第53話:それってヤバくないか?

「なぁ、結衣ちゃんってさ、海とか苦手な人なのか?」


 合宿四日目。

 砂浜に座っている渚に、晶がそんなことを訊いてきた。

 

「え? なんで?」

「だって他の連中はみんななんだかんだで遊んでやがるのに、結衣ちゃんだけ真面目に書道してるじゃん」


 晶の言うように書研生たちが筆を一日中握っていたのは合宿開始の初日だけで、二日目以降はちょくちょく海に遊びに来ていた。

 今日なんか宿泊客のお姉さんたちも交えてビーチバレー大会なんかを開いている。

 

 かく言う渚も晶とペアを組んで、さっきまで一年生と宿泊客のグラビアアイドルのコンビと試合をしていた。

 今は健斗・セクシー女優ペアと、曜子・龍造ペアの試合を観戦中。

 

 相変わらず美人を引き寄せる異能が絶好調な渚である。

 

「一応断っておくけど、みんなもちゃんと書いてるよ。遊んでるのはあくまで気分転換」

「ふーん。でも結衣ちゃんは来ないじゃん」

「結衣は気分転換よりも集中したいタイプだからね。別に海が苦手とかはないと思う」


 まぁお嬢様だし、あまり日焼けしたくないだろうなとは思うけれど。

 でもその反面、「日焼け跡ってエロいと思いませんか?」なんて言って見せつけてくる姿も容易に想像出来た。

 

「なるほどな。でもさ、渚はそれでいいのか?」

「え?」

「渚だって結衣ちゃんと一緒に遊びたいだろ? せっかく海に来たんだし」 

「それはまぁ、そうだけど……」

「だろ? だったら早速誘いに行こうぜ!」


 晶が立ち上がろうとする。

 それを渚は小さく首を振って制した。

 

「やめてあげてよ」

「なんで?」

「だって今の結衣は何だか楽しそうに書いてるから」


 ゴールデンウィークが終わった頃から、結衣は画仙紙を睨みつけるように書くことが多くなった。

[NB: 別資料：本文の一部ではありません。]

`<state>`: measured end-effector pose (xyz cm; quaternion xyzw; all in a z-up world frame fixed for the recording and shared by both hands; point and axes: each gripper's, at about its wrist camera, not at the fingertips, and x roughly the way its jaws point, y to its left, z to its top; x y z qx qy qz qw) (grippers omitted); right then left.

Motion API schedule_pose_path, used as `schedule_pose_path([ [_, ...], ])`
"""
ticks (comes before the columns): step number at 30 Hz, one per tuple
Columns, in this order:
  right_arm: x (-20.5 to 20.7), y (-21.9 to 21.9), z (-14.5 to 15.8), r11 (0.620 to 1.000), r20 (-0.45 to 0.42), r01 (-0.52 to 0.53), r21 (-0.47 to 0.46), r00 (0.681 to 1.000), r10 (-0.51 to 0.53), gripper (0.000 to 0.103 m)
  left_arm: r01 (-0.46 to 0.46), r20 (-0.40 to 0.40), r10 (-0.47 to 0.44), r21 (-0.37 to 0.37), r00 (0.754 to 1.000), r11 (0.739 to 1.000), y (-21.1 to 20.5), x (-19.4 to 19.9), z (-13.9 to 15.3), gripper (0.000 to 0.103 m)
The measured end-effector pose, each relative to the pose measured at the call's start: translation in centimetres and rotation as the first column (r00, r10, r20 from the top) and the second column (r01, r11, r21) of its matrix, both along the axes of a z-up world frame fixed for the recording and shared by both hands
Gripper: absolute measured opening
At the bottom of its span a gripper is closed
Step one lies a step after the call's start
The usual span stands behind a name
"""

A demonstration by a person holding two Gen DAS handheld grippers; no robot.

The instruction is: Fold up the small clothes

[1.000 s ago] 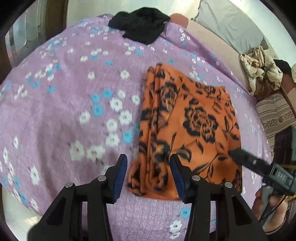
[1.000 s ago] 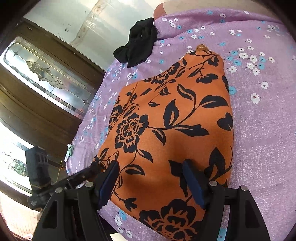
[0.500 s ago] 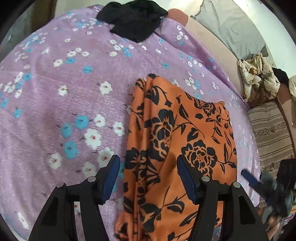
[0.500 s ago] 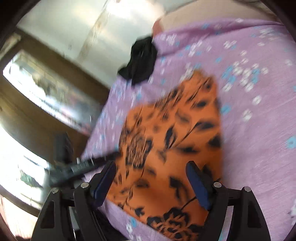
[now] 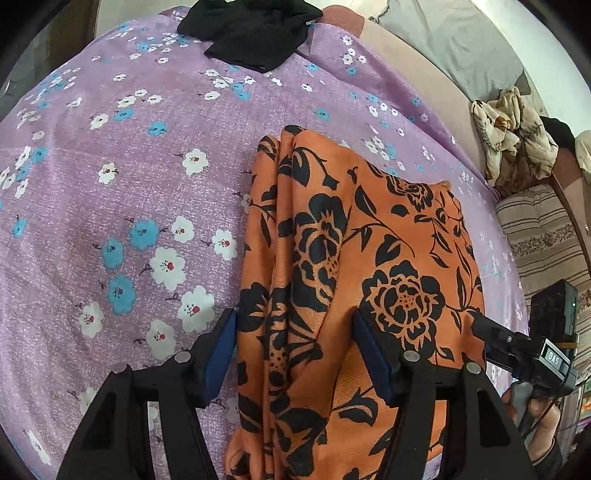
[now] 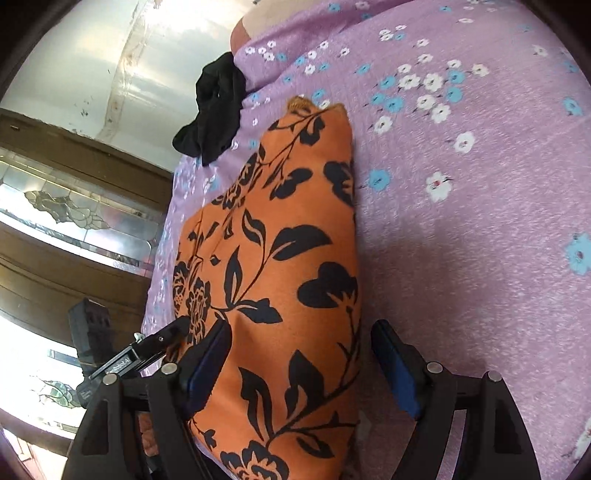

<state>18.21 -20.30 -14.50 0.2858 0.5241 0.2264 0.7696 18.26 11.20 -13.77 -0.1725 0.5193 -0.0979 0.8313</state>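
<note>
We see the orange garment (image 5: 354, 266) with black floral print lying folded and flat on the purple flowered bedspread (image 5: 110, 184), its layered edges stacked along one long side; a crumpled black garment (image 5: 251, 29) lies well apart.

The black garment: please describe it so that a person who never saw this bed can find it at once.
Start from the purple flowered bedsheet that covers the bed. On it lies a folded orange cloth with black flowers; look past its far end to the far edge of the sheet. The black garment lies there crumpled, apart from the orange cloth, plain black with no pattern.
</note>
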Motion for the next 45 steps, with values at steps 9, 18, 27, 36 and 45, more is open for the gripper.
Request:
schedule_pose_path([
  [9, 0.9, 2.0, 0.1, 0.997, -0.003, -0.04, -0.058, 0.999, 0.04, 0.079, 0.016, 0.018, -0.016, 0.005, 1.0, 1.0, -0.1, 0.3, -0.3, 0.069],
  [18, 0.9, 2.1, 0.0, 0.994, -0.003, -0.047, -0.099, 0.999, 0.047, 0.06, 0.023, 0.033, -0.023, 0.016, 0.999, 1.0, -0.4, 0.2, -0.4, 0.069],
  [27, 0.9, 2.8, 0.1, 0.991, 0.011, -0.061, -0.116, 0.998, 0.063, 0.051, 0.047, 0.046, -0.047, 0.005, 0.998, 0.999, -0.8, 0.3, -0.5, 0.054],
  [36, 0.0, 3.3, 4.4, 0.989, 0.118, -0.091, -0.119, 0.987, 0.105, 0.034, 0.044, 0.101, -0.038, -0.065, 0.994, 0.997, -0.6, -0.6, 1.5, 0.028],
  [45, 0.9, -1.6, 11.8, 0.991, 0.279, -0.059, -0.123, 0.956, 0.092, 0.033, 0.094, 0.246, -0.079, -0.048, 0.966, 0.994, -6.4, 0.6, 8.9, 0.027],
])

 筆を持つ指もそれまでは自然と添えるような感じだったのが、以降はどうも無駄な力が入っているように見える。

 

 それがどうだろう、ここ数日は何か憑き物でも落ちたかのように清々しい表情で、紙面を捕らえる穂先の動きも滑らかだ。

 

「そんな結衣の邪魔をしたくないんだ」

「へぇ」


 晶が感心したように呟くと、座りなおして渚の顔をジロジロと眺めてくる。

 

「な、なに?」

「いや、別に。それよりあの結衣ちゃんが楽しそうにしてるって想像できねぇな。何か楽しいことでもあったのかな?」

「なんでも最近は夜遅くに母さんと一緒にお風呂へ入ってるらしいよ」


 母親の静に関しては子供の頃から優しいという印象しかない。

 だからきっと結衣に対しても色々と心が楽になるアドバイスをしてくれているのだろうと、渚は思っていた。

 が。

 

「えっ!? それってヤバくないか?」


 何故か晶はぎょっと目を見開く。

 

「なんで? 別に問題は」

「だって静さん、もともとは男だったんだろ?」

「えっ!?」


 今度は渚が驚く番だった。

 

「なんで晶ちゃんがそれを知ってるの!?」

「なんでって、このあたりの人はみんな知ってるぞ、お前らのこと」

「ウソっ!?」

「ウソじゃねぇよ。てか、ずっと男だったのがある日突然、女に変わるんだぞ? 事情を知ってねぇと不気味で仕方ねぇだろ?」


 それはまぁ、そうかもしれない。

 でも、だとしたら……。

 

「……もしかして僕のことも知ってる?」

「ああ。10人にフられたら渚も女の子になっちゃうんだろ? 知ってる知ってる」


 渚は思わず絶句した。

 

「にもかかわらずあっさり9人と別れちゃうなんて。なんなの渚、ホントはお前、女の子になりたいの?」

「そんなわけないよっ! 別れた9人とだって僕は別れたくなかったんだ。でも、他の人に寝取られちゃって……」

「そして今度は実の母親に結衣ちゃんを寝取られそうになっている、と」


 あの優しい母がまさか、とは思う。

 が、元は男だったという事実がどうしても気になって仕方がない。

 

「どうしよう、晶ちゃん?」

「どうしようって……仕方ねぇなぁ、じゃあ今夜にでも俺も一緒に結衣ちゃんとお風呂に入って様子を探ってやるよ」

「ホント!? ありがとう、晶ちゃん!」

 


 しきりと感謝してくる渚に、晶は「まぁ任せておけ」と自信たっぷりに頷いた。